For instance, a mean-reverting pattern may give way to a momentum pattern. As this transition takes place, most market participants are caught off guard, and they will make costly mistakes. This sort of errors is the basis for many profitable strategies, because the actors on the losing side will typically become aware of their mistake once it is too late. Before they accept their losses, they will act irrationally, try to hold the position, and hope for a comeback. Sometimes they will even increase a losing position, in desperation. Eventually they will be forced to stop loss or stop out. Structural breaks offer some of the best risk/rewards. (p. 249)

de Prado suggests a number of tests to identify structural breaks - for instance, testing if the cumulative forecasting errors look random. I wonder if that’s the sort of thing Parker is doing. He doesn’t get into technical details though, other than to mention that he’s learned about overfitting the hard way, that he uses parameter stability as an indicator of robustness, that your errors will be more serially correlated in real life than in your backtest, and that it’s best to have several simple strategies than one over-optimized strategy. (Also: “The more strategies you run, the easier it is emotionally to turn one off.”, p. 286.)

I love this:

if I knew everything I do now, I might never have tried trading in the first place. (p. 286)
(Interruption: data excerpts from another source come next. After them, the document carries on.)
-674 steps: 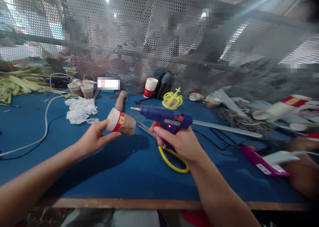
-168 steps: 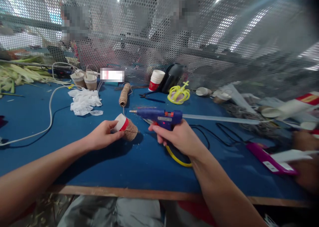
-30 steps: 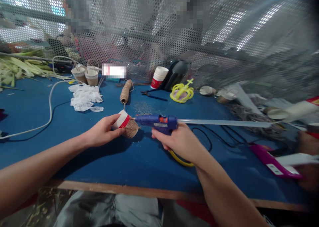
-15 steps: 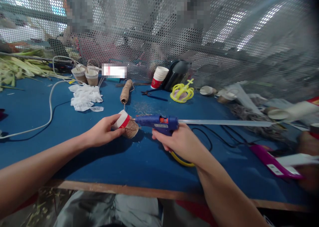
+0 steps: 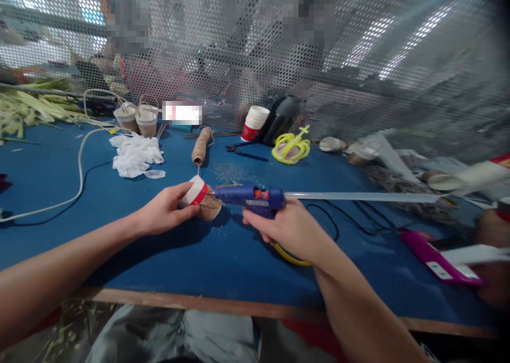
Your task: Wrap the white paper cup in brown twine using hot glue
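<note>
My left hand [image 5: 169, 210] is closed on a paper cup [image 5: 194, 192], white with a red band, tilted on its side. Brown twine [image 5: 210, 205] covers the cup's right-hand part. In my right hand [image 5: 285, 225] is a blue hot glue gun [image 5: 255, 197], gripped by its handle. Its nozzle reaches the cup where the twine meets the red band; whether it touches cannot be made out. A long clear glue stick [image 5: 358, 196] sticks out of the gun's back. Behind the cup lies a roll of twine [image 5: 202, 146], with a strand running down to the cup.
Crumpled white gloves [image 5: 137, 154], pliers [image 5: 247, 153], a yellow crown [image 5: 291, 148] and stacked cups [image 5: 255, 123] lie beyond my hands. Twine-wrapped cups [image 5: 146, 123] stand back left. A purple power strip [image 5: 438, 259] and cords are at right. A perforated metal screen [image 5: 231, 44] closes off the back.
The glue gun has shifted very slightly to the left toward the cup. Otherwise both hands hold nearly the same place.
</note>
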`<state>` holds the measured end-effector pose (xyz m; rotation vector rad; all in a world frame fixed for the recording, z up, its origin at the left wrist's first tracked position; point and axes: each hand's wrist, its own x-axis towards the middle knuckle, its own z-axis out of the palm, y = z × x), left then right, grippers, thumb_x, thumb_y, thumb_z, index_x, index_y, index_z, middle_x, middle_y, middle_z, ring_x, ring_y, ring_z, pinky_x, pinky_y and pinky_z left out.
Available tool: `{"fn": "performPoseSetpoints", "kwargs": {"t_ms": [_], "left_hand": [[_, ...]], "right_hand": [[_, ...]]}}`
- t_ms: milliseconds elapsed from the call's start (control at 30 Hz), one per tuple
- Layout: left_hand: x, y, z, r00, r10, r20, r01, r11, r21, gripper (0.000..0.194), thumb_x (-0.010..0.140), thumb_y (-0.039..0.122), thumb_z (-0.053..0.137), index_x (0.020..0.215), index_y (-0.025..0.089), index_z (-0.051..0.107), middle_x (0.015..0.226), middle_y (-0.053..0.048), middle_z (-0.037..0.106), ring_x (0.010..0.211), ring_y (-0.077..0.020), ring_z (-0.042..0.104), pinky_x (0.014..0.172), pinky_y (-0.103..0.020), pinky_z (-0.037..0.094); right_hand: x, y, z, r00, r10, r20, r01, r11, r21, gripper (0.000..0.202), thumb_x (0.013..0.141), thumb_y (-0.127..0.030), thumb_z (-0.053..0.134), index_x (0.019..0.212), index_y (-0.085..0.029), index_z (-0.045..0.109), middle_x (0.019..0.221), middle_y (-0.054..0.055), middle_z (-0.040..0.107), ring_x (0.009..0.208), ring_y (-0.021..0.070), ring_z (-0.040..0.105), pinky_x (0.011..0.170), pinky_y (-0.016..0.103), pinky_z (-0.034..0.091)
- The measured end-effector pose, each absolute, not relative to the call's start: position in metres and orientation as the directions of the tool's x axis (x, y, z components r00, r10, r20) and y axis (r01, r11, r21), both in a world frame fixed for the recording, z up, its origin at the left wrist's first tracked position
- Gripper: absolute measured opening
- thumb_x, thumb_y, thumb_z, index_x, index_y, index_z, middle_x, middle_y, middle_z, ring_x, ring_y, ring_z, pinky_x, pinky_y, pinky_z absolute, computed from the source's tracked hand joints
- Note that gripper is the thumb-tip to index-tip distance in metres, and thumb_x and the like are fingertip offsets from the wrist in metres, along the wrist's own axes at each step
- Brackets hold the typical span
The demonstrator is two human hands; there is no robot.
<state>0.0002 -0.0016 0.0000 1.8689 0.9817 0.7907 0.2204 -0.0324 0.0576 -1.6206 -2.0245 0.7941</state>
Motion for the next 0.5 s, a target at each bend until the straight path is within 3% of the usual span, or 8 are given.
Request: {"fn": "performPoseSetpoints", "kwargs": {"t_ms": [500], "left_hand": [[0.0002,-0.0025,0.0018,0.497,0.854,0.152,0.315,-0.341,0.886,0.034,0.077,0.029,0.052,0.104,0.009,0.054,0.092,-0.008,0.064,0.078,-0.0189,0.058,0.071,-0.029,0.047]], "right_hand": [[0.2170,-0.0378,0.0595,-0.234,0.972,-0.012,0.750,0.172,-0.639,0.023,0.072,-0.024,0.053,0.050,-0.019,0.053,0.038,-0.004,0.051,0.038,0.0102,0.053,0.043,0.020,0.042]]}}
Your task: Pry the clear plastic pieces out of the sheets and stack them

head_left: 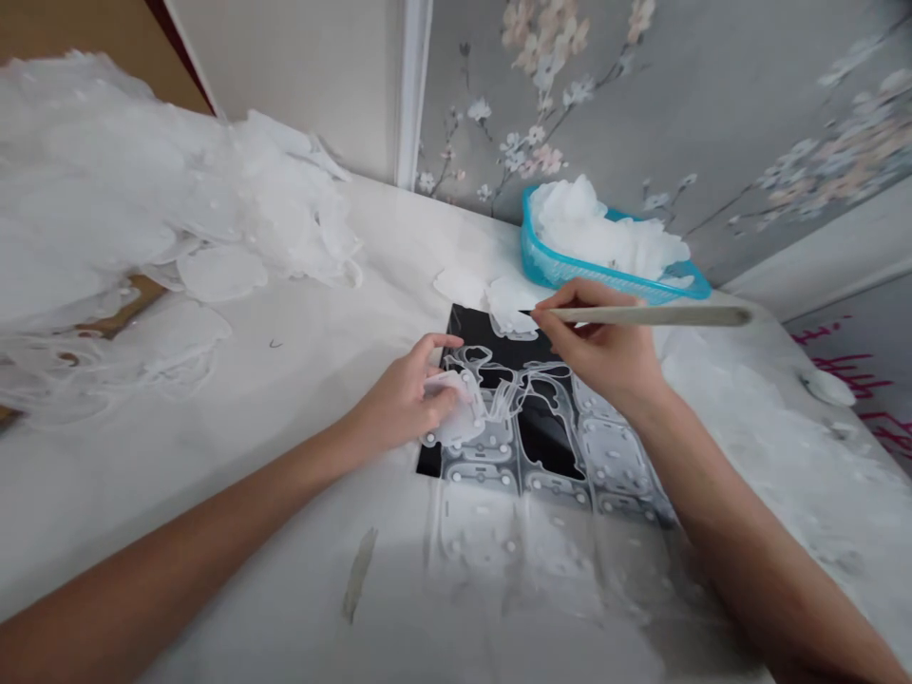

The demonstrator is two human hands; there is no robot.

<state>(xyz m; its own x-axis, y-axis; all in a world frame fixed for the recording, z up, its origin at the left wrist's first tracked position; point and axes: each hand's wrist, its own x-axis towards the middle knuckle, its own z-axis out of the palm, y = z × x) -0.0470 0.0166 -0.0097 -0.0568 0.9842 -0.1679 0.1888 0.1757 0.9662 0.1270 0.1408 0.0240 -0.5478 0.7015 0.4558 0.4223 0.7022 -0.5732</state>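
Observation:
A translucent sheet of moulded pieces [484, 527] lies on the table, its far part over a black board [545, 437]. My left hand [406, 394] is closed on a white rounded piece [460, 408] at the board's left side, its index finger stretched toward the board. My right hand [605, 351] grips a long pale stick-like tool [676, 315] over the far right of the board, the tool's thin tip near a small white piece [509, 309]. Between the hands, thin curled strips [509, 389] of clear material lie on the sheet.
A blue basket [531, 252] filled with white pieces stands at the back against the flowered wall. A large heap of white pieces [106, 190] covers the left back. More translucent material [784, 465] lies at the right. A pale strip [358, 575] lies at the front.

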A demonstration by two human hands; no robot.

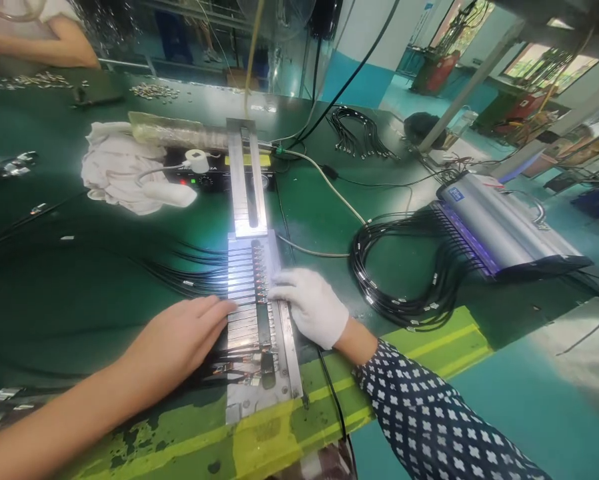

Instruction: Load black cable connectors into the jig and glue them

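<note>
A slotted metal fixture (242, 323) lies in front of me under a bright light, with thin black cables (179, 270) running into its slots from the left. My bare left hand (184, 333) rests at the fixture's left edge, its fingertips together on the cables; anything between them is too small to make out. My right hand (314, 307), in a white glove, has its fingers over the row of small connectors (260, 267) on the fixture's right side. Whether it grips one cannot be told. More cable ends with connectors lie across the fixture's near end.
Coiled black cables (364, 267) lead to a silver machine (509, 223) at the right. Behind the fixture stand a black control box (214, 180) and a white cloth (119, 167). Another cable bundle (362, 127) lies farther back. A person's arm (44, 50) shows at the far left.
</note>
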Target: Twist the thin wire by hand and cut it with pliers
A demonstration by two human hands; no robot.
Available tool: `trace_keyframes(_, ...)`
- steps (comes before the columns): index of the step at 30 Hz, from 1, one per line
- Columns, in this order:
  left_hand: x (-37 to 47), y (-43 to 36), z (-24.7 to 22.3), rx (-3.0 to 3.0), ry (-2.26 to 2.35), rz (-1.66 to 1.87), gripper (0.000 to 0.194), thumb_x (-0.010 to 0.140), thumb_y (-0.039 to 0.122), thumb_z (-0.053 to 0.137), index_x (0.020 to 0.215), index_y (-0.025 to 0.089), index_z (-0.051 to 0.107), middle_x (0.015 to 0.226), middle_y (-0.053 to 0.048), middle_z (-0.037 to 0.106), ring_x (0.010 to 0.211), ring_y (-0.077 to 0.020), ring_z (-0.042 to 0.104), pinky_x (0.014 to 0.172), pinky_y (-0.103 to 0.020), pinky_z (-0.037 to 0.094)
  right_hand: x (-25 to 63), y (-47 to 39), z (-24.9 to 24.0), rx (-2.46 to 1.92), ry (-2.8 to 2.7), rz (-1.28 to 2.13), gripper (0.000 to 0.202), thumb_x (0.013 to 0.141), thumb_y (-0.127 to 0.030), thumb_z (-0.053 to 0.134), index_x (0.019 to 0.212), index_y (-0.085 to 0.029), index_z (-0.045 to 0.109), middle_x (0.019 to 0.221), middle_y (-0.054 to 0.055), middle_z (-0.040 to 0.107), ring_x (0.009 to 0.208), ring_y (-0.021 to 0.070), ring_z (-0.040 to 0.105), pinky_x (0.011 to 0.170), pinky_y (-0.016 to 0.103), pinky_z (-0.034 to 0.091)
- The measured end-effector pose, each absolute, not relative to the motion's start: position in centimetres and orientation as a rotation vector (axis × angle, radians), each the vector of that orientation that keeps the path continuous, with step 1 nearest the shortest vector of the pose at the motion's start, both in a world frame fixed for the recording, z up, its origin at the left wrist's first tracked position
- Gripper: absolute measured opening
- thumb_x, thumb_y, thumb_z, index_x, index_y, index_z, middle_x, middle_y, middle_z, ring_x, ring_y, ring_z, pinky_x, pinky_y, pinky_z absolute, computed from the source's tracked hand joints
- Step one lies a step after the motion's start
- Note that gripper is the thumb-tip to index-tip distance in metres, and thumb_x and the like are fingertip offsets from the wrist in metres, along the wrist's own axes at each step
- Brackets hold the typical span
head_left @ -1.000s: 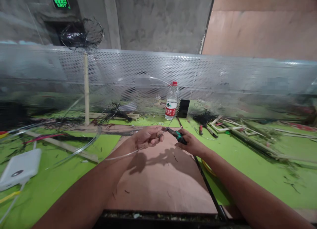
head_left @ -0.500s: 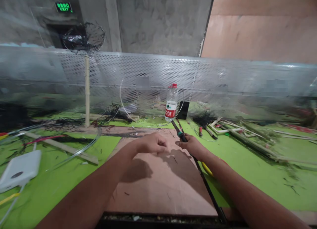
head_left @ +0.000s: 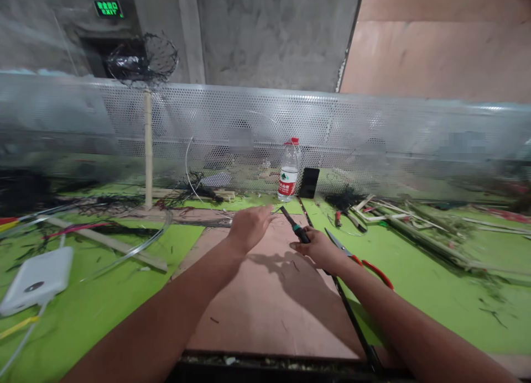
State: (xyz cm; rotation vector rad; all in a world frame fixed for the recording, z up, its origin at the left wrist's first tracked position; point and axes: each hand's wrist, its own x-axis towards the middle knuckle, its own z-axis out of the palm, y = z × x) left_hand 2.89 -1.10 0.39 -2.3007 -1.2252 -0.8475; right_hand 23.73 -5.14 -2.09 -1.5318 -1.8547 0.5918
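Observation:
My left hand [head_left: 251,226] is raised above the brown board [head_left: 249,311], fingers pinched together. A thin pale strand [head_left: 188,161] curves in a wide loop behind it and seems to run to its fingertips, though the join is hard to see. My right hand [head_left: 317,247] is closed round the black and green handle of a knife-like tool [head_left: 291,221]. Its dark blade points up and left, close to my left fingertips; I cannot tell whether it touches the strand. Red-handled scissors [head_left: 375,272] lie beside my right forearm.
A water bottle [head_left: 287,176] and a black phone [head_left: 309,183] stand before the perforated metal screen [head_left: 352,129]. Bamboo strips [head_left: 418,236] and pliers are at right. A white power bank [head_left: 39,281], a wooden strip [head_left: 108,242] and an upright stick [head_left: 148,151] are at left.
My left hand has moved forward and its fingers have reached out toward the blade. The strand loop has shifted left and up. More of the scissors shows beside my right forearm.

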Motion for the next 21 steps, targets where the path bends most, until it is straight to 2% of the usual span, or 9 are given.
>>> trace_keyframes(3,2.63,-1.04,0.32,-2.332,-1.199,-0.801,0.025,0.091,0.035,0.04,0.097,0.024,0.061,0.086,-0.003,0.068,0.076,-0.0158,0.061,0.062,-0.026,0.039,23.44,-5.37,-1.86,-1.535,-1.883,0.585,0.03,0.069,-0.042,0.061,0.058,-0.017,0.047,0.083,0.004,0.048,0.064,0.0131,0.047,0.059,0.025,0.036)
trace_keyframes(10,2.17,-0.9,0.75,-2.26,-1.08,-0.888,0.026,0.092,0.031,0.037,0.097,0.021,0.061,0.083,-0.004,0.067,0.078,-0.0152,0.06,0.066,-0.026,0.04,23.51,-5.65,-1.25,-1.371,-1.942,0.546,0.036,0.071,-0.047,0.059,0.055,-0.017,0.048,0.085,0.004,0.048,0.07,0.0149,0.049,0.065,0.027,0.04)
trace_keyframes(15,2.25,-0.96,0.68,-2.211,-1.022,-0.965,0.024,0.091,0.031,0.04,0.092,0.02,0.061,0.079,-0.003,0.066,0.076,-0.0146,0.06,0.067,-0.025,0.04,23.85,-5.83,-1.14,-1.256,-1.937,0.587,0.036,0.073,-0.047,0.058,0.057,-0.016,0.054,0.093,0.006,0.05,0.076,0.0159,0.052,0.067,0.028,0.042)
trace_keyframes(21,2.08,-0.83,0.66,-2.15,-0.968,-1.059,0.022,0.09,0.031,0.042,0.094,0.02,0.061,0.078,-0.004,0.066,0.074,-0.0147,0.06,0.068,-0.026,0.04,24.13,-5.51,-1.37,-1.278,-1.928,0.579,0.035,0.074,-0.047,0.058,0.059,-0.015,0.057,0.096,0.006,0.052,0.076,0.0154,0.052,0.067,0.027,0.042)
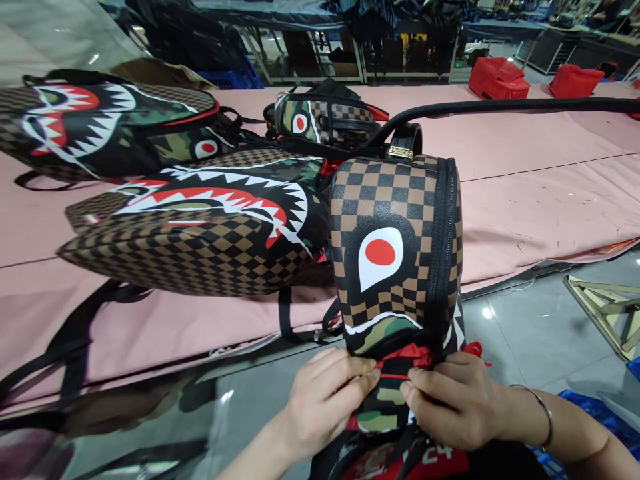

I imagine all the state-of-the-art models that RenTec or AQR must be training, the hordes of Mensa Ph.D.s they recruit, the deep pockets they have to buy credit card data or Twitter’s Firehose, I think of Quantopian’s failure, and it sounds impossible to me that any sort of artisanal, DIY quant approach could succeed. But maybe Parker isn’t just lucky. His interview updated my priors a bit.

loving your trade

The appeal of trading is that it is something you can do on your own - no employees, no bosses, no clients, no students, no reviewers, no drama, no politics, no culture wars.

Jason Shapiro:

I had six people working for me, and I hated it. I didn’t like managing people and being responsible for their success. (p. 72)

Pavel Krejcí:

I wanted to find something where the success or failure would depend only on me, not my colleagues, my boss, or anybody else. If I make money, that’s great; if I lose money, it’s my mistake. (p. 320)

That’s happinness almost by definition.

Alright, any more quotes and I’ll probably get a lawsuit so I’m stopping here. Go buy the book.